He's a very rational pianist, and there were no idiosyncratic touches - nor, to me at least, any revelations. But to someone coming to Beethoven's Sonatas relatively new, Lortie is a reliable, straightforward guide.
Monday night was the Wigmore debut of the young English pianist Ashley Wass, winner of the 1997 London Piano Competition. Behind his deeply considered programme hovered the ghosts of three great pianists: Rachmaninov and Busoni, with their arrangements of movements from Bach violin Partitas; and Horowitz, with Samuel Barber's mighty Sonata of 1949, which he first made widely known. Instead of emulating Horowitz's special brand of brilliance, Wass brought his own integrity to this monumental, and at times, frightening work. The slow movement, in Wass's hands, seemed genuinely deep and grand without any suggestion of posturing.
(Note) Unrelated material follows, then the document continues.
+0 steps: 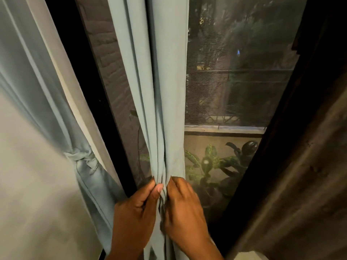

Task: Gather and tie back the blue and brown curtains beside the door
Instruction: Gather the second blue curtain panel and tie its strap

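Your left hand (138, 207) and right hand (183, 207) both pinch the gathered blue curtain (161, 109), fingers (156, 188) curled into its folds. 1 knotted curtain (80, 158) hangs left.

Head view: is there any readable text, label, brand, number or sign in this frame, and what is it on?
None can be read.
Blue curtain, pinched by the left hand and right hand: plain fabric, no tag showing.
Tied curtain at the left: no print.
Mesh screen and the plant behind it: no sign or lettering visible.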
Wass's own character as a pianist is one of natural gravity and strength through understatement. Which served Beethoven's "32 Variations in C minor" very well indeed, and saved them from seeming like a glorified set of exercises.
The spirit of Bach, filtered through a late Romantic twilight, pervades Cesar Franck's "Prelude Chorale" and "Fugue", which ended the recital. Here, Wass's unforced singing line and sense of orchestral depth, and his instinct for distinguishing between contrapuntal structure and colouristic texture, combined gloriously to reaffirm this work as one of the sublime achievements of 19th-century keyboard music.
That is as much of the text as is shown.